The current four man pace attack is unsustainable given the flat nature of test wickets in the modern age. England persisted so stubbornly with plan A during the Headingley test that it handed the initiative back to a Sri Lanka side who were on the ropes. Something which captain Cook much take responsibility for. During the Ashes down under he was often helpless in any attempts to derail the juggernaut that was Australia. Given home conditions and a considerably weaker opposition however, and Cook was still left looking painfully bereft of the tactical inspiration which might sway the match back into favour. Couple this with the now undeniable fact that the captancy is affecting his batting (he has now gone 24 innings without a century), and England must seriously consider the alternatives to who leads out the England side when India come to town. Ultimately, the genuine lack of a viable replacement may well see Cook keep his job.
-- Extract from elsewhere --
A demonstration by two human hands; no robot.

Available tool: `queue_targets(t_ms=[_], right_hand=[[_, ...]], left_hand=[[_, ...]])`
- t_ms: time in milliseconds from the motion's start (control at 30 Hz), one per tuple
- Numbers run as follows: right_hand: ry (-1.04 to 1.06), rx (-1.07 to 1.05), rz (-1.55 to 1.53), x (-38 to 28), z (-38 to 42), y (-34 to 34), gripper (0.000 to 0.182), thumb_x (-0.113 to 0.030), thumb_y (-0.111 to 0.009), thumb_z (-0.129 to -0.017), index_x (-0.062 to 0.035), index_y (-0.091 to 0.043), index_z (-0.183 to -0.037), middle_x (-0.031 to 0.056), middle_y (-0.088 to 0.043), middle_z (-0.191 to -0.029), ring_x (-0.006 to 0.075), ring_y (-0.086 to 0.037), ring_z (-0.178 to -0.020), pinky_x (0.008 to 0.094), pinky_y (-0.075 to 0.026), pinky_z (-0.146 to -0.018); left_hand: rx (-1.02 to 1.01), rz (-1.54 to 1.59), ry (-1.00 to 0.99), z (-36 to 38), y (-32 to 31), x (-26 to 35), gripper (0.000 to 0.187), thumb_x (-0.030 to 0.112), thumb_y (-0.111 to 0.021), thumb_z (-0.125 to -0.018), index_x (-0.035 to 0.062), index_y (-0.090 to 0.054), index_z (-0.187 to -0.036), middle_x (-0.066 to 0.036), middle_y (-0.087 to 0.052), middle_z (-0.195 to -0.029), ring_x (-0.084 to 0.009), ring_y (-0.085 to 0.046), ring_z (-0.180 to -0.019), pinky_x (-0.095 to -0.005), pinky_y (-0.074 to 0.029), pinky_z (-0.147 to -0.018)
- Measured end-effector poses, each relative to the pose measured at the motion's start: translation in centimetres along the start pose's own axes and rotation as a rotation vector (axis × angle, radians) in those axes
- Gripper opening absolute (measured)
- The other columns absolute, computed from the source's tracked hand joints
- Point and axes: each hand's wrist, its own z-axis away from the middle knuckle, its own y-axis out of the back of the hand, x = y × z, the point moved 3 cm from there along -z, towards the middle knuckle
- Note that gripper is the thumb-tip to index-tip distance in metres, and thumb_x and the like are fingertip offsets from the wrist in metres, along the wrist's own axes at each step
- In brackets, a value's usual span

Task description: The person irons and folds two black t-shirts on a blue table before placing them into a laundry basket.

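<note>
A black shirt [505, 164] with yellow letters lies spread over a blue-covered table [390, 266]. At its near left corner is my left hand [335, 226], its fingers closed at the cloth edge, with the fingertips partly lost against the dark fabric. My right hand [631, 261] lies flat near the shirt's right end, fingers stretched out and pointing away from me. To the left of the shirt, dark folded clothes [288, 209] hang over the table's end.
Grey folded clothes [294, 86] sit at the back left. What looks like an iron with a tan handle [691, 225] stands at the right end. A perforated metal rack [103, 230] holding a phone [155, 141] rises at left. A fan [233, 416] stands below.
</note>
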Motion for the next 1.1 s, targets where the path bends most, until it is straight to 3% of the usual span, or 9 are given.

Broad is seen as too maverick, Bell not a strong enough character and Prior as not a long term option. Add to this the question marks that would be raised over Cook's place in the side were he to be sacked as captain, and it can be fairly safe to assume Cook will line-up as captain come July 9th.

The anti-climatic ending to England's much discussed evolution has only served to deepen the major flaws that currently surround the team. The much revered 'brand' of aggressive and fearless cricket has been embraced only sporadically during this short series. Unfortunately for England, they have just two short weeks to answer the questions that have now haunted them for six months.